_Task requirements:_ Only the stretch of the listing below that runs from the line with "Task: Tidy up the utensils" through the line with "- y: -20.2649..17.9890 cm" is to be printed, exactly and with both ends.

_Exercise materials:_

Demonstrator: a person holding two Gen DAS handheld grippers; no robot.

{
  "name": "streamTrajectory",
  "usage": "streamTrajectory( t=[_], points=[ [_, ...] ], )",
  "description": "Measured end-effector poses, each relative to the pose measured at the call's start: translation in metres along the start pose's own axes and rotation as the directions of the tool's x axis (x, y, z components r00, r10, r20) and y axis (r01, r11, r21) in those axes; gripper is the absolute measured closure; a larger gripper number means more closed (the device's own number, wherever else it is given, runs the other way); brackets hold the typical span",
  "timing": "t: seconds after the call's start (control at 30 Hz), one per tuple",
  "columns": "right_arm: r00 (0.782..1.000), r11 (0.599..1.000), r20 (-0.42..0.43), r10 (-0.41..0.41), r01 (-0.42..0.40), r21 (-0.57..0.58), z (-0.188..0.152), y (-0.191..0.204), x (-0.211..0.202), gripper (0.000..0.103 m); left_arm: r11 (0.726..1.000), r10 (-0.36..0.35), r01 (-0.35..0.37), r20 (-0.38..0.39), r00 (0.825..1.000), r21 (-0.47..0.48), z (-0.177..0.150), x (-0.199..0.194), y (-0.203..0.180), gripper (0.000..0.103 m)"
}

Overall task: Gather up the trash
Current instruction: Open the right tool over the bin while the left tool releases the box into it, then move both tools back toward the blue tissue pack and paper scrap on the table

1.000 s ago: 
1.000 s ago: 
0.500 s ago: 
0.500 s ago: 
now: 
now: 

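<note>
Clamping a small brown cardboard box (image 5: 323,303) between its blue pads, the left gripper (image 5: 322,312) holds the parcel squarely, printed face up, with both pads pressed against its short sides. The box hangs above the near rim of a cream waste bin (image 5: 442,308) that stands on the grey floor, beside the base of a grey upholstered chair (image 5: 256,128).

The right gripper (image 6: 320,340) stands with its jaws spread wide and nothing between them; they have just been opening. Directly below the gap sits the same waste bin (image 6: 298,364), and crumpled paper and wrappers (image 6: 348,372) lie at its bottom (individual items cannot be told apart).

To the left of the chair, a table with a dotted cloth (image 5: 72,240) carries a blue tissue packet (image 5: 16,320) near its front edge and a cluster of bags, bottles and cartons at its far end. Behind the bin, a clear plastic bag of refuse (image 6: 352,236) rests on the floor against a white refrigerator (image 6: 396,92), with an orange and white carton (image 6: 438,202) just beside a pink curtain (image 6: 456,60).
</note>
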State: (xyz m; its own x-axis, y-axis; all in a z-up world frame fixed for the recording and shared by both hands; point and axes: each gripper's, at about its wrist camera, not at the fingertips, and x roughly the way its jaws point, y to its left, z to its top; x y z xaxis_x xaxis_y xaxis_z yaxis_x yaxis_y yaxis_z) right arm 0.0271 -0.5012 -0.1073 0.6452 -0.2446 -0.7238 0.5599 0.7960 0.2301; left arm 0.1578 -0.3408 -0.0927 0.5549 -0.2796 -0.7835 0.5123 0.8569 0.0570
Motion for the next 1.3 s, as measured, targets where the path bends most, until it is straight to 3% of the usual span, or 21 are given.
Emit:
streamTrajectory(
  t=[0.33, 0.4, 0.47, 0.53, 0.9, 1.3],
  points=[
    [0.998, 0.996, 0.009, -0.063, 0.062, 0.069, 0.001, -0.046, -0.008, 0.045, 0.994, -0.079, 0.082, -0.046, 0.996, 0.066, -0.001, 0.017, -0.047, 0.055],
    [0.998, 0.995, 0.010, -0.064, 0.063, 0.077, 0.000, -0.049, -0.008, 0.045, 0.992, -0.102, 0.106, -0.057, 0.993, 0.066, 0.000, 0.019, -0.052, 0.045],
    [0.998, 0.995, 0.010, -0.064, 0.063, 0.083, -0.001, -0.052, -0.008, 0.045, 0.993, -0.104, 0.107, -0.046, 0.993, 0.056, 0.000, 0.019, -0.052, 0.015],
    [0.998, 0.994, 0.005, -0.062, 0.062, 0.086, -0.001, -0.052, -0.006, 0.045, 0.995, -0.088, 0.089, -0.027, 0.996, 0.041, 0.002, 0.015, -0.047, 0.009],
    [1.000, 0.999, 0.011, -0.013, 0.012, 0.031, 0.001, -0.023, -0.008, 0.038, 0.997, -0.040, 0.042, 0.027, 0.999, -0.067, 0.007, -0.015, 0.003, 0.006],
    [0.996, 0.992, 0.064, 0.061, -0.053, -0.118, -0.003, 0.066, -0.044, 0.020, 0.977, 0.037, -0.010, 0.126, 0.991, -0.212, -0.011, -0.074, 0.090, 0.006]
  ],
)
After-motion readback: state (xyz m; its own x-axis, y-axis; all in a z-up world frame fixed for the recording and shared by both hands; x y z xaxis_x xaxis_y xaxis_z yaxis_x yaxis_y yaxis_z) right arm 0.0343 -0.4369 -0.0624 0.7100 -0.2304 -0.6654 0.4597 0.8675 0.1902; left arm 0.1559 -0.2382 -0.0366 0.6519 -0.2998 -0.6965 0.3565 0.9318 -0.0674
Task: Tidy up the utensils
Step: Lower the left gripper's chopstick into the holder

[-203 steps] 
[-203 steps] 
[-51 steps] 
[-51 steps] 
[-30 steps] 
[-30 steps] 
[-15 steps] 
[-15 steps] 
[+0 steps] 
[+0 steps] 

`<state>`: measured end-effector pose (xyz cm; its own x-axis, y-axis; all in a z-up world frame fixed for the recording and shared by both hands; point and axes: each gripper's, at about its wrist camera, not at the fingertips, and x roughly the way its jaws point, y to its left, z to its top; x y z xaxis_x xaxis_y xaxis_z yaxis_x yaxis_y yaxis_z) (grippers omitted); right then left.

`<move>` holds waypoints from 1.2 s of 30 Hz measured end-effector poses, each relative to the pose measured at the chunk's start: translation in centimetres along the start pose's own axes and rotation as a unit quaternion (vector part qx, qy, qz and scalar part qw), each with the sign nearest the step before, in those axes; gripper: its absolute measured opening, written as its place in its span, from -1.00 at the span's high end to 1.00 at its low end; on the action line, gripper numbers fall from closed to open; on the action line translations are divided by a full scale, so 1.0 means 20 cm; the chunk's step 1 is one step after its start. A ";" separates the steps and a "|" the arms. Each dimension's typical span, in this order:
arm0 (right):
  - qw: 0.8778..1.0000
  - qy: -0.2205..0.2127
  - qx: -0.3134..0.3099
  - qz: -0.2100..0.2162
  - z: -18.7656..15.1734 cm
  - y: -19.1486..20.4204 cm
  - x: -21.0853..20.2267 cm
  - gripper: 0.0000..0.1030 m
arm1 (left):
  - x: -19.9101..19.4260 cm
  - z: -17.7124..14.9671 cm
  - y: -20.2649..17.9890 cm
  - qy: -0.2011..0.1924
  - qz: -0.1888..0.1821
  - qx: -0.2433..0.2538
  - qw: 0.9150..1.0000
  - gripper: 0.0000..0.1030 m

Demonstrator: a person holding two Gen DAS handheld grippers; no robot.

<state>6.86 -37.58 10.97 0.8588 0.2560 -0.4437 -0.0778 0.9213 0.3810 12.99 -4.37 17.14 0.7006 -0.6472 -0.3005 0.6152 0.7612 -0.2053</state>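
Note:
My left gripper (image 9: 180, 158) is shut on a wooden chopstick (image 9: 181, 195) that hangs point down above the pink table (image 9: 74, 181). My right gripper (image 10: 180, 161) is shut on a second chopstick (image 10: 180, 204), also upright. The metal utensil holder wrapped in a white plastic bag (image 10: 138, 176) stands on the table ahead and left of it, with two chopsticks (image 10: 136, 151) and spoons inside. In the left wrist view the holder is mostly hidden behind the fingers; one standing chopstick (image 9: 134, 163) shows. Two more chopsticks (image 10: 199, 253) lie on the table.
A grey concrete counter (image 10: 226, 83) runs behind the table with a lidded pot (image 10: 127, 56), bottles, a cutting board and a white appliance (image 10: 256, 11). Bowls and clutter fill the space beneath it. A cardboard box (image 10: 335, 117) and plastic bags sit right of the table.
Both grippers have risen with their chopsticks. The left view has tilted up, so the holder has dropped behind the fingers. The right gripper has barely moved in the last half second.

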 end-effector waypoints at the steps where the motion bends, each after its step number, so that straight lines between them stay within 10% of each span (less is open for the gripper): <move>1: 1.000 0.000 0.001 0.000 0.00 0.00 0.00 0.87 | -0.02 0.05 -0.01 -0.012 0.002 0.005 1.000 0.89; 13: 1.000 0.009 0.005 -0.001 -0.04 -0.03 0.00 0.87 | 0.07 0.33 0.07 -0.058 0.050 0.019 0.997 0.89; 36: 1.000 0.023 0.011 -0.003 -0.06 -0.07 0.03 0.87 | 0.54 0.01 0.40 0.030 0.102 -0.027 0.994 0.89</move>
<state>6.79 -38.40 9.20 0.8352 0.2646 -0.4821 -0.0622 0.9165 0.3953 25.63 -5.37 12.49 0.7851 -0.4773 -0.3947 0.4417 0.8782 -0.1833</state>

_Finished task:_
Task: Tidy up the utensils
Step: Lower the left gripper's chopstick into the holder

[-203 steps] 
[-203 steps] 
[-51 steps] 
[-51 steps] 
[-30 steps] 
[-30 steps] 
[-15 steps] 
[-15 steps] 
[+0 steps] 
[+0 steps] 

`<state>`: measured end-effector pose (xyz cm; its own x-axis, y-axis; all in a z-up world frame fixed for the recording and shared by both hands; point and axes: each gripper's, at about its wrist camera, not at the fingertips, and x roughly the way its jaws point, y to its left, z to its top; x y z xaxis_x xaxis_y xaxis_z yaxis_x yaxis_y yaxis_z) (grippers omitted); right then left.

`<move>` holds waypoints from 1.2 s of 30 Hz measured end-effector poses, each relative to the pose measured at the chunk's start: translation in centimetres along the start pose's own axes and rotation as a unit quaternion (vector part qx, qy, qz and scalar part qw), each with the sign nearest the step before, in those axes; gripper: its absolute measured opening, written as its place in its span, from -1.00 at the span's high end to 1.00 at its low end; on the action line, gripper numbers fall from closed to open; on the action line translations are divided by a full scale, so 1.0 means 20 cm; the chunk's step 1 is one step after its start. A ";" separates the steps and a "|" the arms. Each dimension's typical span, in this order:
arm0 (right):
  - qw: 0.8778..1.0000
  - qy: -0.2205..0.2127
  - qx: -0.3134..0.3099
  - qz: -0.2100..0.2162
  - z: -18.7656..15.1734 cm
  - y: -19.1486..20.4204 cm
  - x: -21.0853..20.2267 cm
  - gripper: 0.0000..0.1030 m
arm1 (left):
  - x: -19.9101..19.4260 cm
  - z: -17.7124..14.9671 cm
  - y: -20.2649..17.9890 cm

There is nothing further to add to the answer.